▶ _Problem to work on_
Of the lines below, write out exactly those from the line with "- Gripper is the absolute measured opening" through the line with "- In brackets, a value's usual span", both included, and skip the rest.
- - - - -
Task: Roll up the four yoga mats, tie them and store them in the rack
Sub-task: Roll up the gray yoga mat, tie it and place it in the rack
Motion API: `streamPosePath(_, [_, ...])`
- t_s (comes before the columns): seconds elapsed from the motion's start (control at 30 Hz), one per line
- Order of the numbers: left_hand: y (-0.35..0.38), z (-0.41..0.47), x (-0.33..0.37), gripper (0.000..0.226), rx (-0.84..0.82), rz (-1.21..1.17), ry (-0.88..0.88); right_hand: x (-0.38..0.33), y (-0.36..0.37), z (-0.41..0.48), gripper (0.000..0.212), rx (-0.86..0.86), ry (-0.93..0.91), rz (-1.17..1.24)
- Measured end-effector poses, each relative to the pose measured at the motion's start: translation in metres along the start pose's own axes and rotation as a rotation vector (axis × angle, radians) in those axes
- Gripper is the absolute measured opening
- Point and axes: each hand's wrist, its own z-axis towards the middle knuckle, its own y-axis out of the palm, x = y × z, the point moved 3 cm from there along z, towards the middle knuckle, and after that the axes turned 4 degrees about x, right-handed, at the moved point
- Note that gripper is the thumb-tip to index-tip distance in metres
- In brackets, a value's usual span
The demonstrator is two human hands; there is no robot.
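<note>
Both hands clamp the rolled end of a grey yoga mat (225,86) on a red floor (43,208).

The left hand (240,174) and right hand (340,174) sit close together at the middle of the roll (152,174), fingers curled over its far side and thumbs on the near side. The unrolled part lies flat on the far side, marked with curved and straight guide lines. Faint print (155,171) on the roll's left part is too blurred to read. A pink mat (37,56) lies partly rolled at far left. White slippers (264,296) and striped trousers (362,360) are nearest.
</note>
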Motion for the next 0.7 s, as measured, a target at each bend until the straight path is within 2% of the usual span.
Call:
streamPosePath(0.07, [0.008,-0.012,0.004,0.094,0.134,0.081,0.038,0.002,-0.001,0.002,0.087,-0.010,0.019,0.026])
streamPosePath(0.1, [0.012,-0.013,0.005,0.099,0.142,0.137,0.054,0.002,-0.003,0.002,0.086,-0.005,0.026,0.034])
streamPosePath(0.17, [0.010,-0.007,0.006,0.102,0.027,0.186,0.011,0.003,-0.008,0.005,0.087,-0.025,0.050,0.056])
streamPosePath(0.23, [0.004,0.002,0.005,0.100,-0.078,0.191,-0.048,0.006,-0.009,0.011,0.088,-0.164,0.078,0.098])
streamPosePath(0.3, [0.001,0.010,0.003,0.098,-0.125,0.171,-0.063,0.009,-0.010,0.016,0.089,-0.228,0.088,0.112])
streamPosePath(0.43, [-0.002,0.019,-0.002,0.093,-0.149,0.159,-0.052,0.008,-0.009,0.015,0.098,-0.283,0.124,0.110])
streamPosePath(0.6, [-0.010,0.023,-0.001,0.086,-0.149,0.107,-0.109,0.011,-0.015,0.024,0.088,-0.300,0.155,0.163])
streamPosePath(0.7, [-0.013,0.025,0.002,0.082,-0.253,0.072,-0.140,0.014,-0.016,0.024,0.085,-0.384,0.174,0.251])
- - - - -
▶ _Response area_
- Gripper is the absolute measured opening
- Point and axes: each hand's wrist, its own z-axis towards the middle knuckle, its own y-axis out of the palm, x = y × z, the point moved 3 cm from there along z, towards the middle knuckle, and after that the axes turned 4 degrees about x, right-handed, at the moved point
- Note that gripper is the thumb-tip to index-tip distance in metres
- In brackets, a value's usual span

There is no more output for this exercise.